Нервное напряжение первых минут спора несколько спало, разговор переходил в выгодное для меня русло публичного обнаружения собственной личности. Я начал обдумывать мысль, с которой должен был начаться мой триумф, а может, даже и личная дружба с Арским. Лучше всего сказать что-либо дурное о Сталине, но только если оно необычно и заключено в своеобразную форму, поскольку просто дурным о Сталине теперь не удивишь. Одна из ниточек в этом направлении — мой отец, тюремная смерть которого, висевшая надо мной позором, ныне вдруг становилась не менее почетной, чем смерть на фронте. (До живого тела святынь тогда еще не дошло, и оплевывание вечных ценностей началось позднее, и такие древние античные слова, как, например, героизм, оптимизм, или такие библейские, как идея, авторитет, вера, — такие слова еще были в цене, даже в самых смелых компаниях.)

— Культ ставит все дрязги между людьми на политическую основу, — говорил друг Арского, Костя.

«Я вполне мог бы высказать эту мысль, — с досадой думал я, — как просто сказал и привлек внимание… А на что оно ему?… Он и так с Арским на „ты“…»

— Влюбленность ничего не имеет с любовью общего, — сказал парень в центре стола, — так же как физически разные проявления — смех и кашель… Смех может перейти в кашель, а вот кашель в смех — такое редко бывает…

«Это что— то из другой оперы,-подумал я, — значит, и так можно… Впрочем, я прослушал начало… Очевидно, оно связано как-то с культом».

— А вот, например, стихи удивительно своеобразные…— крикнул Вава (он сидел рядом с Арским). — В тот вечер, хмурый и осенний, лежали рядом я и ты… И друг на друга, точно волки, урчали наши животы…

— Ну, это уже литературное хулиганство, — сказала одна из красивых женщин (некрасивой шестнадцатилетней девочке стихи, кажется, понравились: она радостно взвизгнула).

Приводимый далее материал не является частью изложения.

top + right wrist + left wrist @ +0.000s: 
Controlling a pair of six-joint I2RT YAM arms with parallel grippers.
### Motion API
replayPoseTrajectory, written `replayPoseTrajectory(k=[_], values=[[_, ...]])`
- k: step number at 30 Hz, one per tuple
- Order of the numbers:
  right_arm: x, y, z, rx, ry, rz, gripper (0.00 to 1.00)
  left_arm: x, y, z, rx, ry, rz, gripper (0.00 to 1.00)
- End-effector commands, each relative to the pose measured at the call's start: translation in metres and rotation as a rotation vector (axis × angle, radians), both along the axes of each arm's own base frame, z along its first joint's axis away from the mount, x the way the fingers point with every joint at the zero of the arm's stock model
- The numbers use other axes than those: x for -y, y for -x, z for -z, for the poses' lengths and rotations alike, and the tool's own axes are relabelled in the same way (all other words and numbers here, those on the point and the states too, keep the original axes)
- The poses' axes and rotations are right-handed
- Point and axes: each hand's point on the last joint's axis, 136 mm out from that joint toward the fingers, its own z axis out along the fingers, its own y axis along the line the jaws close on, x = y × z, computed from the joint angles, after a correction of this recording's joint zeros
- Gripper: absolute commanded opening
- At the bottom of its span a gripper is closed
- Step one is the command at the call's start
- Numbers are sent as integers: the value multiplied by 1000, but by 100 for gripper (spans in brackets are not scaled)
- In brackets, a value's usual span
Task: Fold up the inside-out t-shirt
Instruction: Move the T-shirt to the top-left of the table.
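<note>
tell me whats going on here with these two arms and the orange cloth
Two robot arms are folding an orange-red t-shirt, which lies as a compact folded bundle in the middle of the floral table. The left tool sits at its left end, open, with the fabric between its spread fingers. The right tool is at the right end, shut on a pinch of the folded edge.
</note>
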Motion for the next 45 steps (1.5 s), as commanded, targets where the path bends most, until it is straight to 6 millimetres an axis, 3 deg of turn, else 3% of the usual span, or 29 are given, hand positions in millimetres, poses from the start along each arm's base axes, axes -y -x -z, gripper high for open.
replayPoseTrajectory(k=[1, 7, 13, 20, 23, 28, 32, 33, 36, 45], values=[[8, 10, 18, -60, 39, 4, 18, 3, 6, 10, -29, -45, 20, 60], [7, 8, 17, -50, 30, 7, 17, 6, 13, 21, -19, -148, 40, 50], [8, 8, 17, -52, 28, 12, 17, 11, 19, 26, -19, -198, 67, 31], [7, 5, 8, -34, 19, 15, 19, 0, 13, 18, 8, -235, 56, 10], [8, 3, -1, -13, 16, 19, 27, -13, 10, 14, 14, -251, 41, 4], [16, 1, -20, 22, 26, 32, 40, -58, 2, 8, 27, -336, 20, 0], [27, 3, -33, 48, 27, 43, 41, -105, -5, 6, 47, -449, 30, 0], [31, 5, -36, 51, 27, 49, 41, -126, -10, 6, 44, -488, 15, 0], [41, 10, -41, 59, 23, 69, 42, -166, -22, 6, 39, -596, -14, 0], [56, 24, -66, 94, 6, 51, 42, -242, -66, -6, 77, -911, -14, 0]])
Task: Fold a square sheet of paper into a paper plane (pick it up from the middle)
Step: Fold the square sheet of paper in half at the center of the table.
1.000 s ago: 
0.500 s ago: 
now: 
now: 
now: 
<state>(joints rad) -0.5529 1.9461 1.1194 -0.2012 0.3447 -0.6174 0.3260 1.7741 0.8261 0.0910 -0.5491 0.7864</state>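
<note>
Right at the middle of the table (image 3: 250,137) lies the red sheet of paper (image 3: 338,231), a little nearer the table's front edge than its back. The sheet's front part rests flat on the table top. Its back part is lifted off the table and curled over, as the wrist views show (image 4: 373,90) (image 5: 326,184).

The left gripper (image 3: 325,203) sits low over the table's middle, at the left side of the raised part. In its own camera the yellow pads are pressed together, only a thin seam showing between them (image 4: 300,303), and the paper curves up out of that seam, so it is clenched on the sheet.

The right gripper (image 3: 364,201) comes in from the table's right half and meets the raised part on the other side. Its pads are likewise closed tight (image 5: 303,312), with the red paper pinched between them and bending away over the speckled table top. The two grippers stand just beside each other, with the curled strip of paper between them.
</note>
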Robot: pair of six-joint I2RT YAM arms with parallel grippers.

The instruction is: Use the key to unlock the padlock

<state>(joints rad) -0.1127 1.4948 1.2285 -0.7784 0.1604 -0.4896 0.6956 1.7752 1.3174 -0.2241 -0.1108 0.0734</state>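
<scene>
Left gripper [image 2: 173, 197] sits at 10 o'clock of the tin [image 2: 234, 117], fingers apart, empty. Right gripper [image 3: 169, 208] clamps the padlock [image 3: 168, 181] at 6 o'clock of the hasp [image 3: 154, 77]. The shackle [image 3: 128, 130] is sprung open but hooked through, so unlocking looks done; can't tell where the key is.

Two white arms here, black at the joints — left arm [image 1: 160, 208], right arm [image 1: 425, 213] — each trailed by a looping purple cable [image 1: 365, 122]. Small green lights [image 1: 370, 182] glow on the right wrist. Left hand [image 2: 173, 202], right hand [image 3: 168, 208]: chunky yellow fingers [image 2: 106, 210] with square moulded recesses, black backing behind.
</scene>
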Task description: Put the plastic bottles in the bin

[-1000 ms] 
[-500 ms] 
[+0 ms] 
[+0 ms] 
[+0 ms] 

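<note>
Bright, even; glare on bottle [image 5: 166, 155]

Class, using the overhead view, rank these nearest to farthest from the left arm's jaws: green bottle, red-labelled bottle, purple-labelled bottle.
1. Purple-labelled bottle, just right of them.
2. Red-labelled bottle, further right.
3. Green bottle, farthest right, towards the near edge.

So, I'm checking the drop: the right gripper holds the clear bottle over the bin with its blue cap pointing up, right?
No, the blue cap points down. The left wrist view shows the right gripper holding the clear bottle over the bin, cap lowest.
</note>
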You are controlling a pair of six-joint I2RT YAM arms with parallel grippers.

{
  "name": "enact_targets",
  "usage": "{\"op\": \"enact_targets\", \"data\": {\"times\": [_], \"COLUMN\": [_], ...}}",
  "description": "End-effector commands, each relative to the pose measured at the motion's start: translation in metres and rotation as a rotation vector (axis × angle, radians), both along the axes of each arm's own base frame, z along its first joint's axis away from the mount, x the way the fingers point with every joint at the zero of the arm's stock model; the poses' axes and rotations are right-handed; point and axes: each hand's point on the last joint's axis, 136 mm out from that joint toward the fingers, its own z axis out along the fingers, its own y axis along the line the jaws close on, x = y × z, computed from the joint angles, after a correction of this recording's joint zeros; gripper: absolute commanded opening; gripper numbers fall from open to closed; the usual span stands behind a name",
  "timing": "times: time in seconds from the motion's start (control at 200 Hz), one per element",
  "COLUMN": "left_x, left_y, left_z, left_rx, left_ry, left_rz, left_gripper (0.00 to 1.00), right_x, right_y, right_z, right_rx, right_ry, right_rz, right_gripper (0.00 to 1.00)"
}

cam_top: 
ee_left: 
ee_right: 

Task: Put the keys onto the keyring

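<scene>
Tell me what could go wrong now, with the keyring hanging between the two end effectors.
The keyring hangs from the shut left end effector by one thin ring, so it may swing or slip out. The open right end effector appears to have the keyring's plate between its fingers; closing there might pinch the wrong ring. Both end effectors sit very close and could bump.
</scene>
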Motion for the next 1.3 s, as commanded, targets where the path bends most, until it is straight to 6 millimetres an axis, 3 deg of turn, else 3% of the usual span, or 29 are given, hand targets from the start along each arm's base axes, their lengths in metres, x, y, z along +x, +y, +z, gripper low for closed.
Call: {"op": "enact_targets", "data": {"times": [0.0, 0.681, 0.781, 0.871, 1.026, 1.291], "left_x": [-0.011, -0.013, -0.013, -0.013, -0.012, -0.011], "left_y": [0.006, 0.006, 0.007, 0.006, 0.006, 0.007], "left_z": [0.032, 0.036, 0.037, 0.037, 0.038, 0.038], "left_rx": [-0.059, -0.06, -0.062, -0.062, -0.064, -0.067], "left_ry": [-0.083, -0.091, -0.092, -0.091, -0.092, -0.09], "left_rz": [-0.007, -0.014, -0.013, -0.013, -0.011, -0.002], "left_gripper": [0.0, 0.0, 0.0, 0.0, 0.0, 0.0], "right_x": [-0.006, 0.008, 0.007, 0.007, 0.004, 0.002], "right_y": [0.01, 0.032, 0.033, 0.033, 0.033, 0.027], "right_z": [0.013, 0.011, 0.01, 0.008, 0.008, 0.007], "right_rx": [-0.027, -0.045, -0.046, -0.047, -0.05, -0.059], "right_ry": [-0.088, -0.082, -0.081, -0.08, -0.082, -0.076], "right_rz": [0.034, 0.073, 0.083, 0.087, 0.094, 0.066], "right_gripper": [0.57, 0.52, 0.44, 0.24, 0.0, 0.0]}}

— Верно, — вынес приговор Арский, — отвратительное словоблудие.

— Я, собственно, не говорю, что они хороши, — пробовал ретироваться, сохраняя достоинство, Вава, — я их привел как образец…

«Хорошо тебя отщелкали по носу, — злорадно подумал я, — нет уж, так нелепо я не вылезу… Лучше уж промолчу весь вечер и уйду не замеченный обществом… А жаль… Возможность есть, чтоб сказать что-либо удачное… Необычное… Вот, например, у нас в обществе это любят… Несколько раз „на телевизоре“ начинался разговор о политике, и все рабочие, как один, ругали Хрущева, а о Сталине говорили с почтением… Сталин войну выиграл и каждый год снижение цен делал… На Рахутина, который пробовал возражать, так накинулись, что он еле ноги унес».

— Мало что пишут, — крикнул кто-то рядом, — в тюрьмы сажал… А на то и власть, чтоб сажать…

«Конечно, мне не надо так примитивно высказываться, а со своим критическим к этому отношением… И в то же время поставить как бы вопрос, адресуя его непосредственно Арскому…»

— Какая-то жизнь пролетела по комнате, — начал читать нараспев без предупреждения Костя, — не муха, не моль, не комар, не жучок… А нечто иное, живое и маленькое…

Вдруг его голос дрогнул, он замолк, прикрыл глаза и залпом выпил полстакана коньяка. Встала Цвета. Весь вечер (впрочем, давно уже была ночь) она сидела молча и в непосредственной близости от Арского, но далее, чем Вава, и как-то неудобно, на углу стола. Она встала, некрасивая, близорукая, сутулая, и сказала:

— Мне передали подстрочник одного из недавно умерших поэтов. Он прожил на свободе три месяца с небольшим… Я сделала перевод…— Она начала читать: — Я видел убийцу, он шел мне навстречу, в зеленом, застегнутом наглухо френче. Он бил сапогом мои ноги больные, и тонко звенели подковы стальные…— Цвета читала нараспев, по-современному, модерно, однако тишина воцарилась вдруг за многоликим, полным внутреннего самолюбия и соперничества столом. Стихи не были отмечены талантом, но в них были кусочки живой боли, и к тому же Цвета несколько придала им литературный порядок. Арский встал и расцеловал Цвету в обе щеки. Раздались аплодисменты. Правда, наряду с аплодисментами раздались и отдельные критические замечания в адрес некоторых строк. Но на меня эти замечания не возымели действия. Я был настолько переполнен чувствами, что потерял осторожность и, лишь сказав уже несколько фраз, понял, что высказываюсь, причем без подготовки, не упорядочив мысли, достаточно примитивно их формулируя.